Our variables don’t have to be numbers. They could refer to tables of data, or a spatial map, or any other complex thing. We will cover this more in future labs.





Getting help

First, take a look here to learn about help - https://www.r-project.org/help.html

When programming in R, someone often tells you about a “cool new command”. I want you to feel comfortable working out how to use them. Equally, sometimes R crashes because it can’t find a command. So this helps you find what you need to install.

How to use the R help files

Here’s how I approach it

  1. The only info we NEED to know about a new command is its name and the library/package/app it is stored in.

  • If you don’t know, you can often google the command, and go to one of the websites with an online helpfile

  • Different websites have different ways of writing the things. For example, here are four common files you might see when looking at the mutate command which is a part of the dplyr package.

COMMAND=mutate, PACKAGE=dplyr

COMMAND=mutate, PACKAGE=dplyr

COMMAND=mutate, PACKAGE=dplyr

COMMAND=mutate, PACKAGE=dplyr

COMMAND=mutate, PACKAGE=dplyr

COMMAND=mutate, PACKAGE=dplyr


  1. If you need to install the package, go to the Packages menu in the quadrant and click install.


  1. Add the library(PACKAGENAME) command to your library code chunk and run to load the package.


  1. Immediately go to the help file for the command you want to run.
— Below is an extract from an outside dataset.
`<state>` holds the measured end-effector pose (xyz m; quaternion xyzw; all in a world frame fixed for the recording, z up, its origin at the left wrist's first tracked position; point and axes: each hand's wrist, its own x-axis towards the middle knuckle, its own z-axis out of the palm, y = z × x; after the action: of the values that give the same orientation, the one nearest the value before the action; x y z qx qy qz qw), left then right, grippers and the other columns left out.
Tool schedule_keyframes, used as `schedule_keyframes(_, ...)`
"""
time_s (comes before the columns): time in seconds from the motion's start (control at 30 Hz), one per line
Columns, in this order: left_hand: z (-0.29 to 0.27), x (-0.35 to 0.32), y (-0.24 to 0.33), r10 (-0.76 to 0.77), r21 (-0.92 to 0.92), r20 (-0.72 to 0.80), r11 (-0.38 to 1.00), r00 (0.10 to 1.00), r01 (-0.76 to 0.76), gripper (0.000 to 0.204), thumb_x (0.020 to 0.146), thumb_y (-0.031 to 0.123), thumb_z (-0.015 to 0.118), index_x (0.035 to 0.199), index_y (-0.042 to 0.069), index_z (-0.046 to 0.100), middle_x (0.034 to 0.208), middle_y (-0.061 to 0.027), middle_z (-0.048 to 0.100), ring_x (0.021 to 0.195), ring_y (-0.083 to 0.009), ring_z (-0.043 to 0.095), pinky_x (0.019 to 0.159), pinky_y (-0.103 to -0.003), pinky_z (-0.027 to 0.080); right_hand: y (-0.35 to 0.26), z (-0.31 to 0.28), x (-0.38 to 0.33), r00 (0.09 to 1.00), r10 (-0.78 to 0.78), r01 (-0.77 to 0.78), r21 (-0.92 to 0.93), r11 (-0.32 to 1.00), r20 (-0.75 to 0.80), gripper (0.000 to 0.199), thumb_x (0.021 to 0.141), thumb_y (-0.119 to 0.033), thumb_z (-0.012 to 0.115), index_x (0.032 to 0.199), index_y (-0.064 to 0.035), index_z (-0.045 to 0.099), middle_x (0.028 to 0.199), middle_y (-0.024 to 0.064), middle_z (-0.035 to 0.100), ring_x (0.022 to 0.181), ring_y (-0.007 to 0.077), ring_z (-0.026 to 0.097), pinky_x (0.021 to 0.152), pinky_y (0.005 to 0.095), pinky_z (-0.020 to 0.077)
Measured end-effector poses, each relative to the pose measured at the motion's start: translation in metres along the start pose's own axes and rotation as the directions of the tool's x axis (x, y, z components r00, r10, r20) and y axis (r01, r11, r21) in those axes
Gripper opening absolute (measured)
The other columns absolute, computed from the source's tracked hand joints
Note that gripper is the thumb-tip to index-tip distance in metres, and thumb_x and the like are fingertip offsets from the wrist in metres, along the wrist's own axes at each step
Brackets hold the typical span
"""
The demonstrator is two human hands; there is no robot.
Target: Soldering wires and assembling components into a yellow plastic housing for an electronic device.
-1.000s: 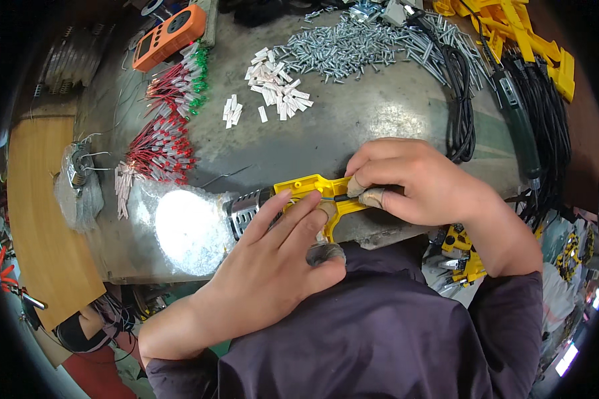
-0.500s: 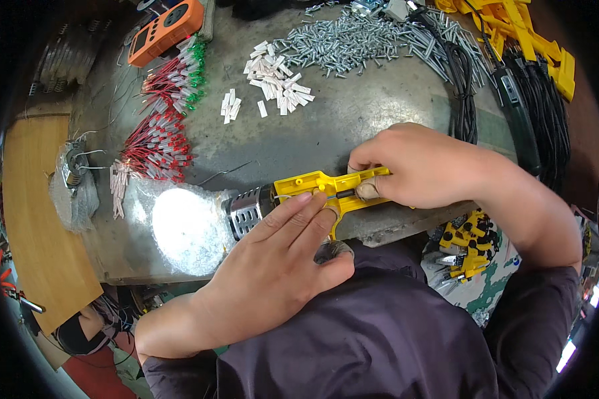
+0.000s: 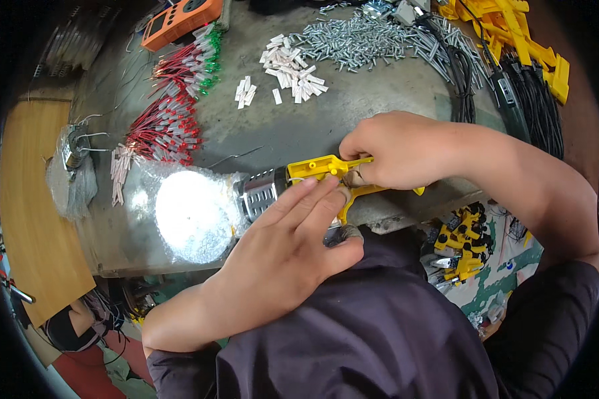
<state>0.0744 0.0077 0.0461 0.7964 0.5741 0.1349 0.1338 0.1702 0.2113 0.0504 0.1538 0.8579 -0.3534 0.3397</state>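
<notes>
A yellow plastic handle housing (image 3: 318, 166) with its hollow inner side up lies near the bench's front edge. From its left end sticks out a slotted shiny metal barrel (image 3: 259, 193), resting at a bubble-wrap bundle with a glaring bright spot (image 3: 196, 216). My left hand (image 3: 283, 243) holds the housing from the near side, fingertips pressed on its inside and thumb below. My right hand (image 3: 402, 151) is closed around the housing's right part, its thumb and fingers down in the grip channel. What lies under those fingertips is mostly hidden.
Left of the work lie red-capped (image 3: 170, 130) and green-capped (image 3: 206, 60) wired parts. White strips (image 3: 293, 70), a heap of screws (image 3: 359, 43) and an orange meter (image 3: 183, 23) sit farther back. Black cables (image 3: 536, 100) and yellow housings (image 3: 519, 33) fill the right; yellow-black parts (image 3: 469, 243) sit below the edge.
My right fingers have shifted left along the grip channel, covering the dark piece that showed there. The housing appears slightly up and right, as the whole view has shifted.
</notes>
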Motion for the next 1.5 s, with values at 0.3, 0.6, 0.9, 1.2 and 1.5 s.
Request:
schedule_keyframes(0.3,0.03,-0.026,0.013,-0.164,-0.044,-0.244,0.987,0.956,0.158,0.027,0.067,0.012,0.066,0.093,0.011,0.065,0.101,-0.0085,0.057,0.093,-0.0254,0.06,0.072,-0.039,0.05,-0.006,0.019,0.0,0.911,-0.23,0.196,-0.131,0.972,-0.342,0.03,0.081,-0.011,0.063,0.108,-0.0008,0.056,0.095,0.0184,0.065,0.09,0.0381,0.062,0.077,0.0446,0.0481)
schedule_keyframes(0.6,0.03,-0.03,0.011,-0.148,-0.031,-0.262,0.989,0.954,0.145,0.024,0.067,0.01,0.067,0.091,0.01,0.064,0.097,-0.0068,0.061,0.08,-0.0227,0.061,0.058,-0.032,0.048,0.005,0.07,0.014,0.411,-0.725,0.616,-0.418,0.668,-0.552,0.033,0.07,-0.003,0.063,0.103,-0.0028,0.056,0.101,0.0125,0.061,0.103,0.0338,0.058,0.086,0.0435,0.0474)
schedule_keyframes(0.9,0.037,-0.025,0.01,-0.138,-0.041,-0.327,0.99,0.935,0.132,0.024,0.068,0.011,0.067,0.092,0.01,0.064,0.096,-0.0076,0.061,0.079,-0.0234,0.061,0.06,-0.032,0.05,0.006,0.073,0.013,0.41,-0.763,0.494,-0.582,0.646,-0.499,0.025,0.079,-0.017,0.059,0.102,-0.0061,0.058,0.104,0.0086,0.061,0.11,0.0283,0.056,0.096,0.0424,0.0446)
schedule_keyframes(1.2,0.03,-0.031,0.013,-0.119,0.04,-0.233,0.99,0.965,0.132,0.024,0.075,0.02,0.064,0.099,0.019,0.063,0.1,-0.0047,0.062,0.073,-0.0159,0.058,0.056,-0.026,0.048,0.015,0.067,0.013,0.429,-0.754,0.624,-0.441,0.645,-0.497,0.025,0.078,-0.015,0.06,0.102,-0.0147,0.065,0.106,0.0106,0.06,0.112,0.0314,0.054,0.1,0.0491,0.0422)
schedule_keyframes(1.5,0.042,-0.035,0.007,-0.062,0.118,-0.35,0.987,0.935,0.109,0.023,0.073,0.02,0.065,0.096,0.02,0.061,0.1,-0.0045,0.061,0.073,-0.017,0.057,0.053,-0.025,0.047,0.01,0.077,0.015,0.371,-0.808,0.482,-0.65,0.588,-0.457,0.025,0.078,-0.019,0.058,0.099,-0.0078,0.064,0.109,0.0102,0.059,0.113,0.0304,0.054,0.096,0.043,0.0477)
You can do this in the help menu next to the packages menu, or using a ? in the CONSOLE e.g. ?skim. This will not work if you have not loaded the library.
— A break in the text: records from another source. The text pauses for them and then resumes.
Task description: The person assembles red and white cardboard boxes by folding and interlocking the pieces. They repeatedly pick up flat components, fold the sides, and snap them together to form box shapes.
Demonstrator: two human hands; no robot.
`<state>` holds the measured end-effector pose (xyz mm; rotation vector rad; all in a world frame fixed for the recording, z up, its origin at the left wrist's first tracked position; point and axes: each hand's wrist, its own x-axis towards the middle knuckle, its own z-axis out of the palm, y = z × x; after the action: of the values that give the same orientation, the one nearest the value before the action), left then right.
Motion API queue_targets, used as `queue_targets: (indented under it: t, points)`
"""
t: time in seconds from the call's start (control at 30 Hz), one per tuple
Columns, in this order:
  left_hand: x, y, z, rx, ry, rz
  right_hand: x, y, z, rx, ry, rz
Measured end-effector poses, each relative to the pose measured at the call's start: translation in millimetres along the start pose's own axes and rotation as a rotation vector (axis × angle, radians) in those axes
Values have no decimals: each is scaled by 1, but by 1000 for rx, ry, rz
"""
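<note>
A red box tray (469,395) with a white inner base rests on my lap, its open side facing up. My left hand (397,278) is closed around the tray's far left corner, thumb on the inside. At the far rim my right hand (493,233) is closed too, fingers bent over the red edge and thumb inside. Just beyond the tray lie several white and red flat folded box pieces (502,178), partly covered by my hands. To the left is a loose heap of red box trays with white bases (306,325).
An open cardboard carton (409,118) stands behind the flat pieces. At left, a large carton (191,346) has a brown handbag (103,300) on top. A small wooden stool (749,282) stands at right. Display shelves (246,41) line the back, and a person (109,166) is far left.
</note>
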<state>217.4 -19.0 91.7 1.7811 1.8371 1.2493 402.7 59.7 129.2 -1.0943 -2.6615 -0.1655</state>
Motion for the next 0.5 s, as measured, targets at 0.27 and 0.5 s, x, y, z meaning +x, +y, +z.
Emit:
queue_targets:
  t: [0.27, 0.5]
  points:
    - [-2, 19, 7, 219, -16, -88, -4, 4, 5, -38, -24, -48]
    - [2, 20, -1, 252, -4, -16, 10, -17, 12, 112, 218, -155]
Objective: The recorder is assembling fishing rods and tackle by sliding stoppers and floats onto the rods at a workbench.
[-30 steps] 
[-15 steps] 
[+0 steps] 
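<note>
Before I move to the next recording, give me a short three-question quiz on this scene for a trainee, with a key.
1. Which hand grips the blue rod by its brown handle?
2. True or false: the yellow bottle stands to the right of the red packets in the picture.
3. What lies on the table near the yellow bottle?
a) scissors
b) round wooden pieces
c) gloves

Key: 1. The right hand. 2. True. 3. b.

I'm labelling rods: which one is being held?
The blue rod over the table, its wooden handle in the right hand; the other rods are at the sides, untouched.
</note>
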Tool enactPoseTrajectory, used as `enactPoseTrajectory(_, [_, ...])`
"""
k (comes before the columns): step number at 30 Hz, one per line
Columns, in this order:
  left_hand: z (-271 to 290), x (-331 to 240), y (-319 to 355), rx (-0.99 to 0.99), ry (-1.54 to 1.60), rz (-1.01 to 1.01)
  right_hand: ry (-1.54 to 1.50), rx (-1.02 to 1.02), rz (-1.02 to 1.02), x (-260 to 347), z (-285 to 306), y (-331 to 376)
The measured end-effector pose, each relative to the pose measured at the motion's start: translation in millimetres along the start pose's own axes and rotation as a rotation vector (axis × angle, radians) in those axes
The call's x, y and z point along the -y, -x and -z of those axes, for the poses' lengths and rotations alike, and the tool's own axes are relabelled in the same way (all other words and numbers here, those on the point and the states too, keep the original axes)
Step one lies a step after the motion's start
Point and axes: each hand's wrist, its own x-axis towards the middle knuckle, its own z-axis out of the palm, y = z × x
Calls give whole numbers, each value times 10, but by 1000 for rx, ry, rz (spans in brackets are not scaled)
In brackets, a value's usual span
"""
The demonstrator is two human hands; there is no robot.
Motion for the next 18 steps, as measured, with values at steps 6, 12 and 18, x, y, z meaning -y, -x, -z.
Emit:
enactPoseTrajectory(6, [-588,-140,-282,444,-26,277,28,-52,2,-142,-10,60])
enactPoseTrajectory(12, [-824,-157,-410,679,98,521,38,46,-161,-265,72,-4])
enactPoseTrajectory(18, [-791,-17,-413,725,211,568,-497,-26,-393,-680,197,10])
  1. Inside every help file you will see this structure (SKIM THIS EXTERNAL: TUTORIAL)\[<https://bcgov.github.io/ds-cop-intro-to-r/seeking-help-in-r.html>\].
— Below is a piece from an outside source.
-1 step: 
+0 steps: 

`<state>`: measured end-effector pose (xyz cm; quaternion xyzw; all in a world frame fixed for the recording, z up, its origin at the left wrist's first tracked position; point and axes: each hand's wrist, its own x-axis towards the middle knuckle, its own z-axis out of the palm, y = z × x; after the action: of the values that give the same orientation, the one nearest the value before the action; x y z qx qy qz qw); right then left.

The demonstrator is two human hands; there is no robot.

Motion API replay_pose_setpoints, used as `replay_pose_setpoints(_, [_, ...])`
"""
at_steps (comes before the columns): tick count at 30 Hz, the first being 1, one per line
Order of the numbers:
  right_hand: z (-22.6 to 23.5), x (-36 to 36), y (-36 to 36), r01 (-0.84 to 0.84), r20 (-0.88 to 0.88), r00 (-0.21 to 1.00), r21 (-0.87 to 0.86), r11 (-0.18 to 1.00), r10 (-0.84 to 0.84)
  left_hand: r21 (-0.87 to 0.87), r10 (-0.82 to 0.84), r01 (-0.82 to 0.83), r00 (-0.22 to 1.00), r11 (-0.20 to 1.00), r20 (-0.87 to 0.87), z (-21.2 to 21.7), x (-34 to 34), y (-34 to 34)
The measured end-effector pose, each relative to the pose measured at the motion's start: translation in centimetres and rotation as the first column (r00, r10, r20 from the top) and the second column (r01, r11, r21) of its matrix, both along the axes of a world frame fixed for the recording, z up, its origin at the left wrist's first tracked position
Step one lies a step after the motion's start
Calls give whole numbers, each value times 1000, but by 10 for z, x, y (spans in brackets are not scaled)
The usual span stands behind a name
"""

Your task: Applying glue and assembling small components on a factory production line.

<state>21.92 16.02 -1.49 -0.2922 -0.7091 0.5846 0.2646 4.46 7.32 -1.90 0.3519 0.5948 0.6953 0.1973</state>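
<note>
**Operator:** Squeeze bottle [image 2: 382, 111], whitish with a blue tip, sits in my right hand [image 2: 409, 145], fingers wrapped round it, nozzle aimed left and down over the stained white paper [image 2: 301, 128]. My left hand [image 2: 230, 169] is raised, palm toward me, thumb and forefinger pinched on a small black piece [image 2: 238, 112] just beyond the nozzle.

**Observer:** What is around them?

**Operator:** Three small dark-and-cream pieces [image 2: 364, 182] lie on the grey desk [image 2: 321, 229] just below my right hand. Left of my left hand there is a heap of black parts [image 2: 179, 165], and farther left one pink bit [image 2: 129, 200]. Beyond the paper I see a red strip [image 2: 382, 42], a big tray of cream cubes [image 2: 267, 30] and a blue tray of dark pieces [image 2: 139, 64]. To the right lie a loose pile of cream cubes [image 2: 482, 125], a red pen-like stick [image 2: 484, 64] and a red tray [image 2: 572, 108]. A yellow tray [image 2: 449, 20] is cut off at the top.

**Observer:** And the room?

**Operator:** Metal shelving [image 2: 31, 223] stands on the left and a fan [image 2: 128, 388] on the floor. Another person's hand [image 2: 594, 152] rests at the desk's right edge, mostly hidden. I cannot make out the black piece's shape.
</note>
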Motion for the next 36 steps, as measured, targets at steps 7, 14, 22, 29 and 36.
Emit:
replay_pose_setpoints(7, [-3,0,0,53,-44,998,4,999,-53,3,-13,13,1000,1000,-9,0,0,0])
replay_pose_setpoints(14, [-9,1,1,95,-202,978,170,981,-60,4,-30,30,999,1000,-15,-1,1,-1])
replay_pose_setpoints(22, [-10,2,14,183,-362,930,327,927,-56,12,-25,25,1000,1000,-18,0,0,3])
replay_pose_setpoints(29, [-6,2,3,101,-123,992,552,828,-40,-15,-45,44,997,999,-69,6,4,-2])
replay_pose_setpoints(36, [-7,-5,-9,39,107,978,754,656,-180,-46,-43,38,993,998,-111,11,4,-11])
  1. FINALLY, Scroll to the bottom of the helpfile for some worked examples that you can literally copy and paste into your console or your code to understand how it works.

HINT FOR LAB 2, SCROLL ALL THE WAY TO THE VERY BOTTOM OF THE HELP FILE

EXAMPLE! Understanding skim

I was told last year about a new summary command, skim. Here’s how it ended up in your lab instructions

  1. I googled ‘skim r command’. This took me quickly to the R documentation page
Look for Rdocumentation, search-R-Project, or Rdrr

Look for Rdocumentation, search-R-Project, or Rdrr

  1. I ended up at this website: https://search.r-project.org/CRAN/refmans/skimr/html/skim.html. From this I saw that the skim() command is in the skimr package*
*The skim command is in the skimr package (red circle)*

The skim command is in the skimr package (red circle)

  1. I added the skimr package to my library code chunk and re-ran
# LIBRARIES
library(tidyverse)
library(dplyr)
library(ggpubr)
library(ggplot2)
library(plotly)

library(skimr) 
  1. In the console, I FIRST typed > ?skimr to read about the package itself (e.g. ?PACKAGENAME). This doesn’t work if you didn’t run the library code chunk first.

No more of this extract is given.